In today’s dynamic, cloud-first environments, machine identities—or non-human identities—now outnumber human identities by an exponential amount in many organizations. While identity governance has traditionally focused on users, an expanding blind spot is growing in the form of SSH keys and automated credentials quietly enabling access to critical infrastructure.
Recently, our experts had the opportunity to speak with SC Media and unpack the hidden risk of unmanaged SSH keys to share how organizations can regain visibility and control in a fragmented, high-speed world.
While most organizations have robust processes for managing access for users, or human identities - machine, or non-human identities often operate outside standard IAM policies. To put this into better context, every automation tool, container, API client, or vulnerability scanner uses credentials to access resources—typically through SSH keys.
The problem? These keys often never expire, are rarely tracked, and can be easily copied or shared, becoming a serious vulnerability for lateral movement by attackers.
Our experts emphasized that SSH keys were originally built as a convenience for admins. But in modern DevOps environments, for example, they've evolved into automation enablers. This has unfortunately led to widespread SSH key sprawl, with some organizations holding millions of keys—many that remain orphaned, reused, or improperly stored.
SSH key misuse is not hypothetical. Malware currently exists that actively hunts for SSH keys and tokens on developer and admin endpoints. Once compromised, these credentials allow attackers to move undetected across infrastructure, bypassing traditional PAM tools and circumventing MFA.
One case study our experts shared involved a bank experiencing a costly 12-minute outage after mistakenly revoking a key without full visibility into its dependencies—resulting in a $1.2M trading loss.
Audits frequently expose the issue. Many organizations come to SSH only after they fail an internal or external audit due to a lack of key inventory or discover they can only account for a fraction of real access paths.
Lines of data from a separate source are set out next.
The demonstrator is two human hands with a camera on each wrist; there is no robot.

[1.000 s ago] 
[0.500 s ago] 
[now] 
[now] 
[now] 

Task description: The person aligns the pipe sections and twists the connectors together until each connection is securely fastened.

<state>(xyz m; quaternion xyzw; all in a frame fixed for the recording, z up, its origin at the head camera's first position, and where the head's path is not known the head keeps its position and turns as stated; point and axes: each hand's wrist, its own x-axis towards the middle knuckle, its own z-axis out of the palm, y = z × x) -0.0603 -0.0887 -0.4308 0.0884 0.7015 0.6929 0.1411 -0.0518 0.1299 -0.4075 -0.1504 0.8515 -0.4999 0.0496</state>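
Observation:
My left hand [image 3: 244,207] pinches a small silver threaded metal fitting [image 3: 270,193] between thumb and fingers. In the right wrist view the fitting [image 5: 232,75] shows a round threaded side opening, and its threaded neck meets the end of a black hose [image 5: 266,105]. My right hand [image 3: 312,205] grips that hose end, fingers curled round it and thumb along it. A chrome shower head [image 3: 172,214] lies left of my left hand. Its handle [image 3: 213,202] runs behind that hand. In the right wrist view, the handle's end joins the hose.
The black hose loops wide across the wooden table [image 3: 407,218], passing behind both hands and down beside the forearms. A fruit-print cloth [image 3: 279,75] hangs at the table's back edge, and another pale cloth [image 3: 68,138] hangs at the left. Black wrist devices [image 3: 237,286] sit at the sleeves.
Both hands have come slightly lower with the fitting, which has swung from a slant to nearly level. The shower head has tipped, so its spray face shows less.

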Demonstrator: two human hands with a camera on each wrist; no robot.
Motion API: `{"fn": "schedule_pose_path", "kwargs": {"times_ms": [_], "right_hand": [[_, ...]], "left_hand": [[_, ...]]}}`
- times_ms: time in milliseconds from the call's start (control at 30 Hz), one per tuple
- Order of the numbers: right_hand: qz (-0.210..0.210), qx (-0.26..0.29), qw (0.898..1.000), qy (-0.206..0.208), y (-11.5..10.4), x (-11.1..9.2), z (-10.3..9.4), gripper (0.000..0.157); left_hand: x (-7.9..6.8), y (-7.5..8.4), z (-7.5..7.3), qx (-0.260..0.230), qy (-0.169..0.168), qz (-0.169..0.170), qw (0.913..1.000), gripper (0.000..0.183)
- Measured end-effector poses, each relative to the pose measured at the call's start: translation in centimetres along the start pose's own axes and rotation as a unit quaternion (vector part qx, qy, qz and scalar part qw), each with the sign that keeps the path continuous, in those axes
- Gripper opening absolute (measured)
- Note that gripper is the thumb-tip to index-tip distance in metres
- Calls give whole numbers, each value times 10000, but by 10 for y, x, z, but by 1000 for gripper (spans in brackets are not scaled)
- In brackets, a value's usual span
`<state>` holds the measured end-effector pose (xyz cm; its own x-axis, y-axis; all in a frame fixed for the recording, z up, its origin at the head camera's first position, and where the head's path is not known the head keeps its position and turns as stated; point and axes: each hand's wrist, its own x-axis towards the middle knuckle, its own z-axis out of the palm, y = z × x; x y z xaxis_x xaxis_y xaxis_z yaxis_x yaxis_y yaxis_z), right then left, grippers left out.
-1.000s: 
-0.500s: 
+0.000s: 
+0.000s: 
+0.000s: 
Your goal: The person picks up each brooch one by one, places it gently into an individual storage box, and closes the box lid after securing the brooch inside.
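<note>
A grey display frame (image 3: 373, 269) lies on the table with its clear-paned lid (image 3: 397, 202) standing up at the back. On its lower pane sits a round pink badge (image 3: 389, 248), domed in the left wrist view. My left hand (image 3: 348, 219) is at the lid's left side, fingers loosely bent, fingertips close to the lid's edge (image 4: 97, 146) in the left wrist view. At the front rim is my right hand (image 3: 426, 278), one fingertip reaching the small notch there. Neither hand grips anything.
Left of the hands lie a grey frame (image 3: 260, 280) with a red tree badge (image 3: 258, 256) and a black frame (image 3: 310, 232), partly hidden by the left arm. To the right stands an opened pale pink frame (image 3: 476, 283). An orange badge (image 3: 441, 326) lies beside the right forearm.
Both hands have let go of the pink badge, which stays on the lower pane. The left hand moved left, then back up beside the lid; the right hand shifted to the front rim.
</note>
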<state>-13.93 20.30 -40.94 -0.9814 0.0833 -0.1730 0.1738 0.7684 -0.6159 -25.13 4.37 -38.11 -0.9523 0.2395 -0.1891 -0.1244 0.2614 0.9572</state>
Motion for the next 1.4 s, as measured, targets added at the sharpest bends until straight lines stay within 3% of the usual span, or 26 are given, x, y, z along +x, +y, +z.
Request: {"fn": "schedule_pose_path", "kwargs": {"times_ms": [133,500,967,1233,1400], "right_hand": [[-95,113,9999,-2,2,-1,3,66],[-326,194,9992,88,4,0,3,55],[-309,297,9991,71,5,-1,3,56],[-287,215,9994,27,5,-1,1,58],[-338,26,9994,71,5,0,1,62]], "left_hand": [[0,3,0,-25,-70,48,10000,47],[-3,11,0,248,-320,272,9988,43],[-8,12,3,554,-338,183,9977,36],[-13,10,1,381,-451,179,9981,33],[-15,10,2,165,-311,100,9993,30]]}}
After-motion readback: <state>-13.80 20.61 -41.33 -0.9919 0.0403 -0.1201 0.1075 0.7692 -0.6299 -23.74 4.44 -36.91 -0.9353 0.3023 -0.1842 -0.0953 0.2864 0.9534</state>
The risk isn't just operational—it’s also regulatory. PCI DSS, SOX, HIPAA, and cyber insurance mandates increasingly require demonstrable controls over machine access. Companies are wise to proactively address these risks to avoid the costly ramifications of a major disruption or failed audit.
Our experts outlined a pragmatic response to this challenge:
What makes our approach unique is its alignment with Just-In-Time (JIT) and Zero Standing Privileges (ZSP) models. Instead of relying on vaults of long-lived secrets, ephemeral access ensures credentials disappear after use, dramatically reducing the attack surface.
PrivX also introduces capabilities like device-aware certificate issuance, audit-ready telemetry, and AI-driven reporting that help identity and IT teams build a business case for machine identity governance—before audits or breaches force their hand.
Managing SSH keys and machine identities isn’t just a basic hygiene task—it needs to be a strategic imperative. As infrastructures grow more complex and attackers get smarter, ephemeral access and automated visibility are no longer “nice to have”—they're foundational to modern cybersecurity.
For any organization still relying on static SSH keys, now is the time to rethink how access is granted, tracked, and revoked. The shift to passwordless, keyless, and ephemeral access isn’t the future—it’s how we need to secure ourselves in the present.